Back at IslandWood, preparations for the next day’s celebration of “Faux Christmas Morning” were underway until late into the night. Since most of us are leaving the island for winter break, we decided (after checking on each grad’s holiday preferences) to have a mock Christmas morning, giving us a chance to share time and presents and family traditions. Clad in cheerful pajamas, we all gathered in the commons this morning bearing home-made brunch treats and Secret Santa gifts. These weren’t your typical store-bought presents: there was a song, a painting, a story, home-made books and ceramics, and a giant marshmallow duck, to name just a few. The morning wholly embodied the holiday spirit in its thoughtfulness and excitement for giving, and I think we each felt a true sense of thankfulness for each other and for the opportunity to share this year together in such an extraordinary place. The essence of holiday and community could only have been made more poignant by some small natural miracle, which came in the form of the first winter snow this evening.

-by Emma Levy

Thursday, December 11, 2008

Our first last

Today the 12 grads in my cohort finished up their last field- teaching week of 2008. We will have a two- week winter break, to return on January 6, but the faces of the cohorts (what we call the two groups grads are divided into) will be different. We will be shuffled around, and Cohort A will never be all together again! For a moment it felt a little sad, and Denise, a faculty member, commented at our Debrief Lunch, "It's your first last!" We snapped this group photo at the Friendship Circle this morning as we were waiting for our students to arrive from the lodges. We are all clad in knit hats, scarves, and sweaters (under our rain gear) because Thursday is "theme day"; we add a secret, silly theme to our attire on those last days of the teaching week to make ourselves laugh even more than we already do.

Thursdays in the IslandWood School Overnight Program are always bittersweet, as we get ready to say goodbye to the kids we've been spending our time with all week. So this Thursday was especially poignant since all us grads are getting ready to pack up and send off too. Pat, a fellow grad, and I were the "liaisons" for the two schools that visited, White Center Heights and Greenwood Elementaries, so we acted as the sort-of "masters of ceremonies" at all those gatherings in the Circle (an amphitheater around a campfire in the woods). It was sort-of our job to set the tone, get the kids excited, and make sure everything ran smoothly all week.
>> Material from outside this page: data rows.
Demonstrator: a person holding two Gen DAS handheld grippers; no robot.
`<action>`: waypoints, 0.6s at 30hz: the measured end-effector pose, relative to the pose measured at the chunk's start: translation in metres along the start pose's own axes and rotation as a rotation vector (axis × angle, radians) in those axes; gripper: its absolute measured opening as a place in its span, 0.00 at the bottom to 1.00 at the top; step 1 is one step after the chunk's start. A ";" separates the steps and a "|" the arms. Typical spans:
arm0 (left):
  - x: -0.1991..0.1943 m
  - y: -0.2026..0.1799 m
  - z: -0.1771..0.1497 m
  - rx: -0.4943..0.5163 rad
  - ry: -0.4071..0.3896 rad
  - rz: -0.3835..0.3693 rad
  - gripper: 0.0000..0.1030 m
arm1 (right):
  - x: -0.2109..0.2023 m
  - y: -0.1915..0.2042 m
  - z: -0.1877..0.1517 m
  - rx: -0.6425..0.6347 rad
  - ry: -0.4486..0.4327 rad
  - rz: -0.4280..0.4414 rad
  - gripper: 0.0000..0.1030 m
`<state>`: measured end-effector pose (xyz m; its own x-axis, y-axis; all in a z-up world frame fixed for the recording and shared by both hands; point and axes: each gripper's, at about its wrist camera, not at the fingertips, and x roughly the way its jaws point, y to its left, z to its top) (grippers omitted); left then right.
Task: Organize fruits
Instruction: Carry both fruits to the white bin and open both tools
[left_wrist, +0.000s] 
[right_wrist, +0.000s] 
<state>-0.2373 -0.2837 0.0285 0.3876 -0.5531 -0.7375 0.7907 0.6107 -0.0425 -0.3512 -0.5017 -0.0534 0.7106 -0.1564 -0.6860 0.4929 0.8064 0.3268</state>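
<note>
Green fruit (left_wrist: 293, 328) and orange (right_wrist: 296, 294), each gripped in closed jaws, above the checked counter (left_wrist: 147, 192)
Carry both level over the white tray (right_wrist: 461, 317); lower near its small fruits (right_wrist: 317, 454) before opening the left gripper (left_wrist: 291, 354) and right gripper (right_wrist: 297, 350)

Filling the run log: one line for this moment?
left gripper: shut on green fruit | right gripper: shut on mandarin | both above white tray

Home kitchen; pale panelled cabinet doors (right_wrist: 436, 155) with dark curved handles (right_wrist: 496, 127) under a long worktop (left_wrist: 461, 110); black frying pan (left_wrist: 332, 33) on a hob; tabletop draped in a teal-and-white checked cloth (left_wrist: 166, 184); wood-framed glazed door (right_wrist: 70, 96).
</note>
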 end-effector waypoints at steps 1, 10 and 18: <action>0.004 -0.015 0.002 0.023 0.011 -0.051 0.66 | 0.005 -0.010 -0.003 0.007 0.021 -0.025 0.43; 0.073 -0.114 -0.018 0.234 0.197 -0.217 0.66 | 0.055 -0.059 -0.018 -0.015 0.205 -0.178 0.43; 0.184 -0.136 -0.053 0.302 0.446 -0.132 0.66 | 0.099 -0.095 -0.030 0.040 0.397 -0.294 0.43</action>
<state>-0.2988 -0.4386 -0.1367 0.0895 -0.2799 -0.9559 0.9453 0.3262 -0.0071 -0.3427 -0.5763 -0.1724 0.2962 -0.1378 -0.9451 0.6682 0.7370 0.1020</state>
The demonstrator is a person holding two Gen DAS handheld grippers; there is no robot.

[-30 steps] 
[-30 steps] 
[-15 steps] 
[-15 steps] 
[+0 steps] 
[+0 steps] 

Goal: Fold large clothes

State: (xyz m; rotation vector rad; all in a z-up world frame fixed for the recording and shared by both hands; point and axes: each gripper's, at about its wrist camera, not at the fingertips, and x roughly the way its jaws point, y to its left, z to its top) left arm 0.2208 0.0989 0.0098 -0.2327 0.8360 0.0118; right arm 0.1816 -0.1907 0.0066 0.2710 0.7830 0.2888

So I may be a little biased when I say this, but I felt it was a really positive, fun, and rewarding week! We said goodbye to the kids with a closing song we call "Canoes", which is about wayfaring canoers singing to each other as they approach and then pass each other in the night. "Naaa na na na na --- Wayyyy ohhh ---," we sang. And the week ended with smiles on all our faces.

Monday, December 1, 2008

Grad-style family Thanksgiving

Some of us stuck around IslandWood for Thanksgiving; for many of us it was the first time we'd spent it away from home. (I'm one of them). Just like my family's big, loud gatherings back in South Shore Massachusetts, there was tons of delicious food, football- and movie-watching, tests of throwing skill (bottle caps in this case), and heated board game contests. I think we all pretty much felt at home. Some exceptions though: we cooked all of it! And, fortunately for us, since the grad housing is within IslandWood's 255-acre forest, we were able to stave off food coma by foraying out onto the trails in night hike fashion. No flashlights, just us in the woods with our digesting tummies. We slipped into 5th-grader mode here and there on the way to the suspension bridge over the ravine, with comments such as "Is it lodge time yet?" "No pushing!" "Does Sasquatch live at IslandWood?" "Aah! A ditch!". After three months of teaching in the field, we've heard it all, and the kid-mentality tends to rub off on us a from time to time. We made it back in one piece though, without getting eaten by bears, feeling refreshed and almost, maybe, possibly ready for dessert.